-- WORK ORDER --
Using the word "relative" as the filter, copy each matching line from the records.

Records drawn from a dataset
········
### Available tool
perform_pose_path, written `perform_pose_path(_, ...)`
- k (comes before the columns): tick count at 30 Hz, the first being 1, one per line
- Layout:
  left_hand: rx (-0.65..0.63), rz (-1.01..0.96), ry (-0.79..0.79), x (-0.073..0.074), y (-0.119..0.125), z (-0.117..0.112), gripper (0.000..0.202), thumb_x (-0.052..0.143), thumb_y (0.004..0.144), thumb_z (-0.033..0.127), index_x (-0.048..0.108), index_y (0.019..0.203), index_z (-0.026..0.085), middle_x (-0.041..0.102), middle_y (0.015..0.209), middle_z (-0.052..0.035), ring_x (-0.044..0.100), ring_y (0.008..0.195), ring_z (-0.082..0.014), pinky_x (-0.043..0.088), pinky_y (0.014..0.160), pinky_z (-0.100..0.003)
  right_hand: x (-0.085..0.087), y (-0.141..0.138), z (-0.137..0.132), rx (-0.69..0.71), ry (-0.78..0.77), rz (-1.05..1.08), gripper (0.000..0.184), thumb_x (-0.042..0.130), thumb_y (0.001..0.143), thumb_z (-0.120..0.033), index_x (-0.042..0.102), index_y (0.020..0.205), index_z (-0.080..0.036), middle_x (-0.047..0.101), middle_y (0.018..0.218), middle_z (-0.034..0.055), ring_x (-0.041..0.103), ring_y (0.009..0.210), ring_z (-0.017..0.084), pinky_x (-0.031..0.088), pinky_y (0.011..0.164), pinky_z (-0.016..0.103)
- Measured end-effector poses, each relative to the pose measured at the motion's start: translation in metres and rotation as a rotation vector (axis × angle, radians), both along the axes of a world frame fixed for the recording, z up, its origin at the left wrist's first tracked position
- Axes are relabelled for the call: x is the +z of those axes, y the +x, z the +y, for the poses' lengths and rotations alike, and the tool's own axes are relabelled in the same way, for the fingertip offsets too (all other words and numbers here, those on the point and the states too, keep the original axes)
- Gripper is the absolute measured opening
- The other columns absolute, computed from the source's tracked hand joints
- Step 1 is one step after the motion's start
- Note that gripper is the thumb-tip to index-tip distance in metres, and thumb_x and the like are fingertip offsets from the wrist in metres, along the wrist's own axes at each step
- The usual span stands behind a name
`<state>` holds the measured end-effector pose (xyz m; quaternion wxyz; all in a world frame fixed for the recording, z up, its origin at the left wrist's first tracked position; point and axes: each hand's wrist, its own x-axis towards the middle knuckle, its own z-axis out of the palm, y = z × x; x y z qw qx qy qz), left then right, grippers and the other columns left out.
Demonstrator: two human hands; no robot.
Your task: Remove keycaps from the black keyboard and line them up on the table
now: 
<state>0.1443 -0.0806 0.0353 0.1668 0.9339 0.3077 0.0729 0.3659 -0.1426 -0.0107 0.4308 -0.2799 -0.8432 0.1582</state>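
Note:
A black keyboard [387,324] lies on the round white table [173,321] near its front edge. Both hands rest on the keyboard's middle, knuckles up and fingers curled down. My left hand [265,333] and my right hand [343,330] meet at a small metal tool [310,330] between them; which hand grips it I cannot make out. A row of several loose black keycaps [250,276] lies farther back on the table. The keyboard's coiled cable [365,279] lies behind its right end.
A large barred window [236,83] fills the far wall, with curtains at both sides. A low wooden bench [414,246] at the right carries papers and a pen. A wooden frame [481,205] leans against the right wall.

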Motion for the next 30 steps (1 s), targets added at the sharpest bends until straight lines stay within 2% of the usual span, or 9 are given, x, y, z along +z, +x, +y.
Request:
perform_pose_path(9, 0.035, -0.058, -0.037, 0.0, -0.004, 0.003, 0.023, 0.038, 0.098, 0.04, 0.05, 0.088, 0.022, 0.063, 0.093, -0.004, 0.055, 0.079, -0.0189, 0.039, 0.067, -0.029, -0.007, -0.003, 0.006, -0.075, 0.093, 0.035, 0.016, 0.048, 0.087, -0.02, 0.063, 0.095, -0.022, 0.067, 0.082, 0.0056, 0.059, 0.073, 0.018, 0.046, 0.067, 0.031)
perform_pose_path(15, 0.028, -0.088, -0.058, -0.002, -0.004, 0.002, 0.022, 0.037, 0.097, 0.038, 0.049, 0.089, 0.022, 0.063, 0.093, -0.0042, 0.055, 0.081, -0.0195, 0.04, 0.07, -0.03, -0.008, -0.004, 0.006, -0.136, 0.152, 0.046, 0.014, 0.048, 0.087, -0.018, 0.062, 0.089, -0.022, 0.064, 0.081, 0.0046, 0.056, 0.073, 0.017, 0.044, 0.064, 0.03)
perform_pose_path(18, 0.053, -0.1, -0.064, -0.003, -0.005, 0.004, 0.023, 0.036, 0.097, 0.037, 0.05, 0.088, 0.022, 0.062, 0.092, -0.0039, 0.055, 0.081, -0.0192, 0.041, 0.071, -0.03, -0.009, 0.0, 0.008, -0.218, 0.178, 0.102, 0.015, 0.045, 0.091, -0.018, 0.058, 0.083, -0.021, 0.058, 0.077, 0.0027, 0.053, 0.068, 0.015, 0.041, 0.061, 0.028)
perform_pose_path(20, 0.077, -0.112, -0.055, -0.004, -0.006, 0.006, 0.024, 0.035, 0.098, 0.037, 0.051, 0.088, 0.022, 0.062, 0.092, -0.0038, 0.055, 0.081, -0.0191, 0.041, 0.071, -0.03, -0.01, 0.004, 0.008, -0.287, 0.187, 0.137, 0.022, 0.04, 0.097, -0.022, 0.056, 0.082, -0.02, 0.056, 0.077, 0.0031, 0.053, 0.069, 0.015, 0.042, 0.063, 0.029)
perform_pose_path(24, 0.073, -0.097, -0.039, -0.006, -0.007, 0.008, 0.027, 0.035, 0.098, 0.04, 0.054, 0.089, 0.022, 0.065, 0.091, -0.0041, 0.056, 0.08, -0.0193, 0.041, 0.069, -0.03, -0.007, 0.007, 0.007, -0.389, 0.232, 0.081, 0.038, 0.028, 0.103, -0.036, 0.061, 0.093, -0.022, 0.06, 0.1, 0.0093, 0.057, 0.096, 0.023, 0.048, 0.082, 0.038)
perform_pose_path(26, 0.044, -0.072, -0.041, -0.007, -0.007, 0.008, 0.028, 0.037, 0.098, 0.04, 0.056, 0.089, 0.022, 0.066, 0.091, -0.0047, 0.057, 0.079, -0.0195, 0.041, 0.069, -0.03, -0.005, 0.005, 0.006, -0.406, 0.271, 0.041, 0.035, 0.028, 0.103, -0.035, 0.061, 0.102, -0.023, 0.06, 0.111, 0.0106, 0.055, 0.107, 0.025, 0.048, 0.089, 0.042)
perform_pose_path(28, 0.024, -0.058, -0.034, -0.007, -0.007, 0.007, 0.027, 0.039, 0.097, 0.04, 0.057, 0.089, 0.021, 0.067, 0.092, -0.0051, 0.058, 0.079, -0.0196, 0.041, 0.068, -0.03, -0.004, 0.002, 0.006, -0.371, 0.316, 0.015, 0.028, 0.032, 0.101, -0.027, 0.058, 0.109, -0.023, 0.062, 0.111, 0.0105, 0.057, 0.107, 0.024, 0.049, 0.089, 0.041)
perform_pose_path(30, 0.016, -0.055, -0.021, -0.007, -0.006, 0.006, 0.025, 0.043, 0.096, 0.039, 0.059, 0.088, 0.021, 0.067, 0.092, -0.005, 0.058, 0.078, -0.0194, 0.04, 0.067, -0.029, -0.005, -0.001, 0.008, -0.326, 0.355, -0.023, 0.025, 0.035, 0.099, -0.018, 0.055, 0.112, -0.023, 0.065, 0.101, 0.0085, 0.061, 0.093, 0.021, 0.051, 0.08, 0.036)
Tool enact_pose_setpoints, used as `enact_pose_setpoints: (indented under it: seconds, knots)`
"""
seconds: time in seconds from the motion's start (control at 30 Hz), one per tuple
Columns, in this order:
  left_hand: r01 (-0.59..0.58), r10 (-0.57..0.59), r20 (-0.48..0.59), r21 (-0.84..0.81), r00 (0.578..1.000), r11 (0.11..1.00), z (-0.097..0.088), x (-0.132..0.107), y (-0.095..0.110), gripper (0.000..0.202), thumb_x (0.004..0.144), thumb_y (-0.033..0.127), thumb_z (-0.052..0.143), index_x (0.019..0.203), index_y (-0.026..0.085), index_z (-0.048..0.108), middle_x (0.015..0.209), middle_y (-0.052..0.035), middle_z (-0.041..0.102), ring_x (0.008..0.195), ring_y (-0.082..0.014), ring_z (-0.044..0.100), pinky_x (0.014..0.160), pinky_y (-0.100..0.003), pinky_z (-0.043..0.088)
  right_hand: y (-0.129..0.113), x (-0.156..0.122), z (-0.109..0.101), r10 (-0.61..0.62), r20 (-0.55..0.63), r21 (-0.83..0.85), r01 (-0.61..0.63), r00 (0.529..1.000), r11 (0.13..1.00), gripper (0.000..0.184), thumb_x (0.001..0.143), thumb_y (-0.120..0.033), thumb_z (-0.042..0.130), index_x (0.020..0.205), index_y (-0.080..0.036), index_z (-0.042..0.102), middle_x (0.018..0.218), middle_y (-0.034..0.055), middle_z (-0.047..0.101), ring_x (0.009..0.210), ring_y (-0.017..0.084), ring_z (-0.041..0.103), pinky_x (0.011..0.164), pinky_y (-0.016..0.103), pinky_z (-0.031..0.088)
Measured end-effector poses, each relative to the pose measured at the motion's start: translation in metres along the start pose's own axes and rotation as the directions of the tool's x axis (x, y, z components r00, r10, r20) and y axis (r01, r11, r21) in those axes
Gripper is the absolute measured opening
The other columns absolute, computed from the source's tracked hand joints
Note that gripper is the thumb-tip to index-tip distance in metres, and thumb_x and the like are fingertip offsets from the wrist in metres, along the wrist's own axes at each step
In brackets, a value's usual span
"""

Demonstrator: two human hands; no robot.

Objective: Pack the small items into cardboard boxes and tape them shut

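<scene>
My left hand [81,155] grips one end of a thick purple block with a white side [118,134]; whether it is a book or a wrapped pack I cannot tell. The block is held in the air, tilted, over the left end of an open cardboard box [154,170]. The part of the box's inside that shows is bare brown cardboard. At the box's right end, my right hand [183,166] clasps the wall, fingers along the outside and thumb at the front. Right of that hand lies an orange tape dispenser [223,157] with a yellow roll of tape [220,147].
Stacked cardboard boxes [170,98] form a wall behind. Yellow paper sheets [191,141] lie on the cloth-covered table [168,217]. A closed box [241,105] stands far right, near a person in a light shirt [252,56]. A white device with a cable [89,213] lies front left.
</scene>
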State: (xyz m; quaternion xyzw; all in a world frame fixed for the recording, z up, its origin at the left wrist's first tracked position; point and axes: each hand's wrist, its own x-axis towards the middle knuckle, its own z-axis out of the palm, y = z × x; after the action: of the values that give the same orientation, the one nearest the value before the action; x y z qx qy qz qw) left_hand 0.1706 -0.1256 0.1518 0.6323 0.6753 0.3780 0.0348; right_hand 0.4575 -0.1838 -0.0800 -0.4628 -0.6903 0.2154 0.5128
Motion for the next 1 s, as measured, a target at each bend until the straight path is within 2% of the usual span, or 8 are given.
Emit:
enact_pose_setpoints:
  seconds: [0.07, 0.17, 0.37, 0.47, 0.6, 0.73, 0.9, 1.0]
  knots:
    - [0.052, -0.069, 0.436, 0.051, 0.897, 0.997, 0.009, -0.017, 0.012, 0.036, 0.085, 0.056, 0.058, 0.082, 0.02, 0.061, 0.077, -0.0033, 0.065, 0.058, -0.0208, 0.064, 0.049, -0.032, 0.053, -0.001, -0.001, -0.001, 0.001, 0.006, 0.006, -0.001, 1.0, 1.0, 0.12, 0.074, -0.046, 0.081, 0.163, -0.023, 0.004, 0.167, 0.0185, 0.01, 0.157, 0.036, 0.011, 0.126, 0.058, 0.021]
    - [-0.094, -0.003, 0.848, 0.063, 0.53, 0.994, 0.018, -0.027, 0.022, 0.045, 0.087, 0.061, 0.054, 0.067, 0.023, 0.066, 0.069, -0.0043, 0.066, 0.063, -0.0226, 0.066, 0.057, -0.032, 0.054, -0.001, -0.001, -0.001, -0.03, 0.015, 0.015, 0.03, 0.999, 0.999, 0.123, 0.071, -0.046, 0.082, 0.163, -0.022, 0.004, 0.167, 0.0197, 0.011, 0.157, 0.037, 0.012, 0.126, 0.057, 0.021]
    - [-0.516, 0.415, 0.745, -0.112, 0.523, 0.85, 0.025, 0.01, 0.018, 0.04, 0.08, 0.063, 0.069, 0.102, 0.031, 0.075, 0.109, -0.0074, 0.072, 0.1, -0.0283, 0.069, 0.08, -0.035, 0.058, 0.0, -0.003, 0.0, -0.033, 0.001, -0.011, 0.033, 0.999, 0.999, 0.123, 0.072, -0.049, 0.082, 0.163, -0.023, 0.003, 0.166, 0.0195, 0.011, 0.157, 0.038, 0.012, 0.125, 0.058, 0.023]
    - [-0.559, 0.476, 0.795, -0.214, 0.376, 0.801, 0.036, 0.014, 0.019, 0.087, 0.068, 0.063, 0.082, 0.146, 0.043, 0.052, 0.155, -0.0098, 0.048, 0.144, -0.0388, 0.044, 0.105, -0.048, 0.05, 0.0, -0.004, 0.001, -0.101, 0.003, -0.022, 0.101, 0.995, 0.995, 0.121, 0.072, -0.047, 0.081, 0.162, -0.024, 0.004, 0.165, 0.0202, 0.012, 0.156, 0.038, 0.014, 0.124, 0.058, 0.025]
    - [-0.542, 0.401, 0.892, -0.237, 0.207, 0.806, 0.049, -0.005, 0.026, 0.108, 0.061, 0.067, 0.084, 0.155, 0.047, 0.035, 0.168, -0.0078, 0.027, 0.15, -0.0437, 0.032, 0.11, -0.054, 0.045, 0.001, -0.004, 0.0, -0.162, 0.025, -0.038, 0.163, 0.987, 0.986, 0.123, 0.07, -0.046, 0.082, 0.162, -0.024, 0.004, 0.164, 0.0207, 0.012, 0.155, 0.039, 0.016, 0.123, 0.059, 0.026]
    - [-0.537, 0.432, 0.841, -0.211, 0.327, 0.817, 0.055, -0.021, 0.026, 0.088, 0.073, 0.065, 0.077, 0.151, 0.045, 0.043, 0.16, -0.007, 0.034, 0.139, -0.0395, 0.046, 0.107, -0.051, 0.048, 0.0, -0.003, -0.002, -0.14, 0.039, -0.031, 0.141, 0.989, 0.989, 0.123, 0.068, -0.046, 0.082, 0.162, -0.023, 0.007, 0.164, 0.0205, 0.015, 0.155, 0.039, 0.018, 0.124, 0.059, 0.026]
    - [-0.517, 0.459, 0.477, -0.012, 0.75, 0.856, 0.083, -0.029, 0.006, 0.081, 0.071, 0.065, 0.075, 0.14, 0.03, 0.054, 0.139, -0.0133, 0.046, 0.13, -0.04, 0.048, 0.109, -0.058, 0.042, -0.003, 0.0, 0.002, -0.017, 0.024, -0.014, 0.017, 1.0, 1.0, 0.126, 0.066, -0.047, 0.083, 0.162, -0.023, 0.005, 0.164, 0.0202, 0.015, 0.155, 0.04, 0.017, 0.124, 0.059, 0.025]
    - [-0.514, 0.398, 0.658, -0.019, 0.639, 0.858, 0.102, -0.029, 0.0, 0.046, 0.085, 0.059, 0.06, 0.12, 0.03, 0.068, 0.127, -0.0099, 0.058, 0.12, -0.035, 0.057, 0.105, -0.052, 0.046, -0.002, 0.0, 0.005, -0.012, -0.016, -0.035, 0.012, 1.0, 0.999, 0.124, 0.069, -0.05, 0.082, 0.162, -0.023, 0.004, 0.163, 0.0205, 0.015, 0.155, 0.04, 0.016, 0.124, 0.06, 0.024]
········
-- WRITTEN SOLUTION --
- Measured end-effector poses, each relative to the pose measured at the motion's start: translation in metres and rotation as a rotation vector (axis × angle, radians), both along the axes of a world frame fixed for the recording, z up, its origin at the left wrist's first tracked position
Measured end-effector poses, each relative to the pose measured at the motion's start: translation in metres along the start pose's own axes and rotation as the directions of the tool's x axis (x, y, z components r00, r10, r20) and y axis (r01, r11, r21) in those axes

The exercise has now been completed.